Children's Museum Moving to Grand Traverse Mall
By Art Bukowski | July 13, 2024
The Great Lakes Children’s Museum is headed to the Grand Traverse Mall while its leaders continue to make plans for a long-term home.
The popular nonprofit has been in Elmwood Township for 18 years, but it and a few neighboring nonprofits are set to lose their space to make way for the Freshwater Research & Innovation Center, a collaboration between several organizations that is set to break ground in late 2025.
Children’s Museum Executive Director Tracie MacPherson tells The Ticker that the museum is in the process of finalizing a lease for an 8,000-square foot space in the mall. It will give them time to “catch their breath” while they plot their next move, she says.
“It won’t be our permanent location, but it will give us a place to land while we go through the process of fundraising or doing any sort of architectural renderings for a new permanent space,” she says.
If all goes according to plan, they’ll be moved into the mall and open for business sometime before the holiday season, MacPherson says. They could have waited longer to move, but they’re eager to get out in front of major road construction planned for the Elmwood Township M-22 corridor in 2025 and hope to allow the innovation center partners a chance to demolish the museum building earlier than initially planned, she added.
MacPherson expects to be in the mall for three to five years, and where the museum will go after the mall remains undetermined. It could be an entirely new build, or they could retrofit an existing space that becomes available. No matter what, museum leaders are using the loss of their current building as a chance to re-think what their museum provides to the community.
“This is a real opportunity for us to expand what we do,” MacPherson says. “Right now we do early childhood education really well, but it would be really great if we could expand out the age and kind of bring in more people under our tent, and I think we’ll do that by adding a science center component.”
The ideal new space would likely be at least 20,000 feet and have an outdoor component, MacPherson says, and be co-located with another “mission-aligned organization.” She’d also like it to be a “cultural campus” of sorts in which community members – particularly parents – can connect and mingle.
“I feel like parents these days are the loneliest they've ever been, and research is showing that,” she says. “So we need a place, a cultural hub, where people can gather and they can take classes and they can play with their kids and talk to other parents.”
In the meantime, MacPherson is thrilled to move over to the mall, which will provide more than double their current square footage. Not a whole lot will be coming over from the current building, MacPherson says.

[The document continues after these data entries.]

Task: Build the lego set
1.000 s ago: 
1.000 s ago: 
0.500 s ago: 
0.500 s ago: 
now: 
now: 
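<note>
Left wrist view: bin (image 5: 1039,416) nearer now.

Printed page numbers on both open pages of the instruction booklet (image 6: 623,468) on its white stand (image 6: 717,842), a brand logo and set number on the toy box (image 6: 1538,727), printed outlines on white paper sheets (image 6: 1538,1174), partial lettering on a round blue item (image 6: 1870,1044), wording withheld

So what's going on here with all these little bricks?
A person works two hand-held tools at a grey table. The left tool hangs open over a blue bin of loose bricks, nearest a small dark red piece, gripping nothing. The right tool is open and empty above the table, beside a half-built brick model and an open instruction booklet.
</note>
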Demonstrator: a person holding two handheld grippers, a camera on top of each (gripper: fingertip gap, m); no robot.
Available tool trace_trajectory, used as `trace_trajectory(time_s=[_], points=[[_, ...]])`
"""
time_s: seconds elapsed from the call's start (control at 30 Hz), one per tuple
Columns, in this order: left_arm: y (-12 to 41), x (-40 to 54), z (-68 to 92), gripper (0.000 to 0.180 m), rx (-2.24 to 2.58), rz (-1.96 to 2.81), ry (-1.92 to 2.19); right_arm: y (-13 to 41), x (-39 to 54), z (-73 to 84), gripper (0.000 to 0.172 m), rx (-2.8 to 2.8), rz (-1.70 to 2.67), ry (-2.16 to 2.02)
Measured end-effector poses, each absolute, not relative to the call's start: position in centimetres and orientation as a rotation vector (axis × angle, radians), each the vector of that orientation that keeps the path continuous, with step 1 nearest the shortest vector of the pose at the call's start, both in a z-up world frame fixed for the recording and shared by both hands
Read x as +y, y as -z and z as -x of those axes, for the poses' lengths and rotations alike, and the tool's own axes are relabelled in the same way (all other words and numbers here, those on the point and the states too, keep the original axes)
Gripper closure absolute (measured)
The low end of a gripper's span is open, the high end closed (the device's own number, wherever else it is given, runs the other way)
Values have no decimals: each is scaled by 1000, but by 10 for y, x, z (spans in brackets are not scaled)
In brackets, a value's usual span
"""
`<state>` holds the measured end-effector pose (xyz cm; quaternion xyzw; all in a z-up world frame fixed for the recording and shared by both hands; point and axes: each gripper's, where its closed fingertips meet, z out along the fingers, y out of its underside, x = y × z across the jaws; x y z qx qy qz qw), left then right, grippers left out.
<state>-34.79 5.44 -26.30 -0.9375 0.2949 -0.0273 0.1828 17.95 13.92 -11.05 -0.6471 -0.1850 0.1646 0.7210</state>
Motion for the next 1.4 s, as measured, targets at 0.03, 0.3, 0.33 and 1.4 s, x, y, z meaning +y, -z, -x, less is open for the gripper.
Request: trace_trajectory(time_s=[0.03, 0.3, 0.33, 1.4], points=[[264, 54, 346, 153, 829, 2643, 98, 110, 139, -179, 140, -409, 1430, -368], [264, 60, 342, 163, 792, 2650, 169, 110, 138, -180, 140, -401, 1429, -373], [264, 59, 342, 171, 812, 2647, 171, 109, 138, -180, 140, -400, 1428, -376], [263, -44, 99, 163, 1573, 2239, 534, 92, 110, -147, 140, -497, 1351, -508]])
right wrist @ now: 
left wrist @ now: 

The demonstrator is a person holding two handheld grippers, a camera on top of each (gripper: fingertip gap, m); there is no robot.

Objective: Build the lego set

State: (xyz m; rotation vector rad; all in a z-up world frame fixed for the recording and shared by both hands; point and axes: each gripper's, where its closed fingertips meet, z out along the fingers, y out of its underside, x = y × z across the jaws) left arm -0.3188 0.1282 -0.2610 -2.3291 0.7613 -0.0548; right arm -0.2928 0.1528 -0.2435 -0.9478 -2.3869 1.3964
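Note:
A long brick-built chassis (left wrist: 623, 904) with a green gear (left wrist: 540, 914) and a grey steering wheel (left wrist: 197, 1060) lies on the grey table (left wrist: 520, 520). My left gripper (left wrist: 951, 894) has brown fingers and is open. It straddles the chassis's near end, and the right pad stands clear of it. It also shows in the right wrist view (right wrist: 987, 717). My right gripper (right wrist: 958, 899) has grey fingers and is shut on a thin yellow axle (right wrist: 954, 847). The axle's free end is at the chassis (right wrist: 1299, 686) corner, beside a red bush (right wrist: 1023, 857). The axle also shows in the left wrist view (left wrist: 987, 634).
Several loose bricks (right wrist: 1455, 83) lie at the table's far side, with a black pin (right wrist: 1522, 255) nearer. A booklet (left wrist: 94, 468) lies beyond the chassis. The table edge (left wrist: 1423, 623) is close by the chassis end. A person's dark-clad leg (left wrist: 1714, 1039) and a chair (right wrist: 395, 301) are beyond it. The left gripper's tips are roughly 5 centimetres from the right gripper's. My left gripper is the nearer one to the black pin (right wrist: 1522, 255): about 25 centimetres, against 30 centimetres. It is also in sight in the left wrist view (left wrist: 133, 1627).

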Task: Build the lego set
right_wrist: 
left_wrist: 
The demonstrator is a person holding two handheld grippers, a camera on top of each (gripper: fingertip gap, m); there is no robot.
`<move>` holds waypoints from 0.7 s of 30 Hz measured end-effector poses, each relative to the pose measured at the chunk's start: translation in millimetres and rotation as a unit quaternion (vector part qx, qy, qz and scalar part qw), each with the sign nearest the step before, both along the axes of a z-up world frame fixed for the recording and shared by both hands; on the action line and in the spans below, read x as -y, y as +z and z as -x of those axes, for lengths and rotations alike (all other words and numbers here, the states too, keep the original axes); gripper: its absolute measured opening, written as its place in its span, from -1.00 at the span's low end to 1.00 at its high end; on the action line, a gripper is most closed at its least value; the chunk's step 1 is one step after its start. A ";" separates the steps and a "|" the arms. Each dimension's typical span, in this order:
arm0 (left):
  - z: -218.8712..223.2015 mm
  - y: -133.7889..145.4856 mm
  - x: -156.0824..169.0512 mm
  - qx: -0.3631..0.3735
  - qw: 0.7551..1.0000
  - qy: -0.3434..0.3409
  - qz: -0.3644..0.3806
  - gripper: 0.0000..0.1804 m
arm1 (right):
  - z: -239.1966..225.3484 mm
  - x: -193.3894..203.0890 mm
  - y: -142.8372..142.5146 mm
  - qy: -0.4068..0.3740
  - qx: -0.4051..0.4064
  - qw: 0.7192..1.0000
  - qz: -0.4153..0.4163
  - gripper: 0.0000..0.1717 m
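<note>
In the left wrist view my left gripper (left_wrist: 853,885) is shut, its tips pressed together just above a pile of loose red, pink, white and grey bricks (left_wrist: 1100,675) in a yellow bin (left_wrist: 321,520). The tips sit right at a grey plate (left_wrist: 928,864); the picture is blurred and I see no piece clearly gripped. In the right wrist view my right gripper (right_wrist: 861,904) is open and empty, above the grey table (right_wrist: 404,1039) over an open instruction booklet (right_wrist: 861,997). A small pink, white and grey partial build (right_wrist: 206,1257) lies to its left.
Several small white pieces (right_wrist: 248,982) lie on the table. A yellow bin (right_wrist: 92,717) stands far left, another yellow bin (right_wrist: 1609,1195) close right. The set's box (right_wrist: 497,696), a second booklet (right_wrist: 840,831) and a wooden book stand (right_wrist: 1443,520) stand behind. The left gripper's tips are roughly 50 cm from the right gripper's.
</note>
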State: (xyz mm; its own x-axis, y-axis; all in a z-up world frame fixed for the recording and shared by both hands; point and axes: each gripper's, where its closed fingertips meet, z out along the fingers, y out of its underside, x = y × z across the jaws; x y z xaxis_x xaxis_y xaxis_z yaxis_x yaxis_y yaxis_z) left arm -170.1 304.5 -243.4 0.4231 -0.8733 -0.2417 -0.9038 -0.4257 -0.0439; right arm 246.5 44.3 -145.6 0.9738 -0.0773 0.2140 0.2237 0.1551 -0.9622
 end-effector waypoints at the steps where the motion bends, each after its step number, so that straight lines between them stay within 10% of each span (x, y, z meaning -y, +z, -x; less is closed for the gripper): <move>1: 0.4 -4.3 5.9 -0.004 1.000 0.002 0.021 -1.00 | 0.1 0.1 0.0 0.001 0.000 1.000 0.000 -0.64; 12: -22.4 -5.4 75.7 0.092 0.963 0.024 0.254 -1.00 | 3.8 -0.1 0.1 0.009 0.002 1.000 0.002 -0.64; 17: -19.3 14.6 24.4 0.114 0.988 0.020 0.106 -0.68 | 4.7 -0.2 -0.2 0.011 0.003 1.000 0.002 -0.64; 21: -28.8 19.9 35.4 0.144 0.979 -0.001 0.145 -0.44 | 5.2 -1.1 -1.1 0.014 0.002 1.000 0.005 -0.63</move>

“We’re moving the water table because it’s essential – people love it and it’s such a rich sensory activity,” she says. “And the Coast Guard helicopter is coming with us, and the slides, because we need gross motor activities, especially during the winter when kids are indoors all the time…but then that’s it, we’re going to pretty much start with a whole new slate.”
MacPherson says the museum has secured funding from the Grand Traverse Band of Ottawa and Chippewa Indians along with the Art and Mary Schmuckal and Beiderman foundations to implement new activities and attractions in the mall space.
“The mall also gives me a chance to really test out some new ideas and concepts to see if they stick with the community, if they have high resiliency,” she says.
Among ideas that might generate considerable excitement in the community is day camp, something that many parents feel is sorely needed.
MacPherson is not yet sure when the last day at the current location will be. They are aiming to move in October.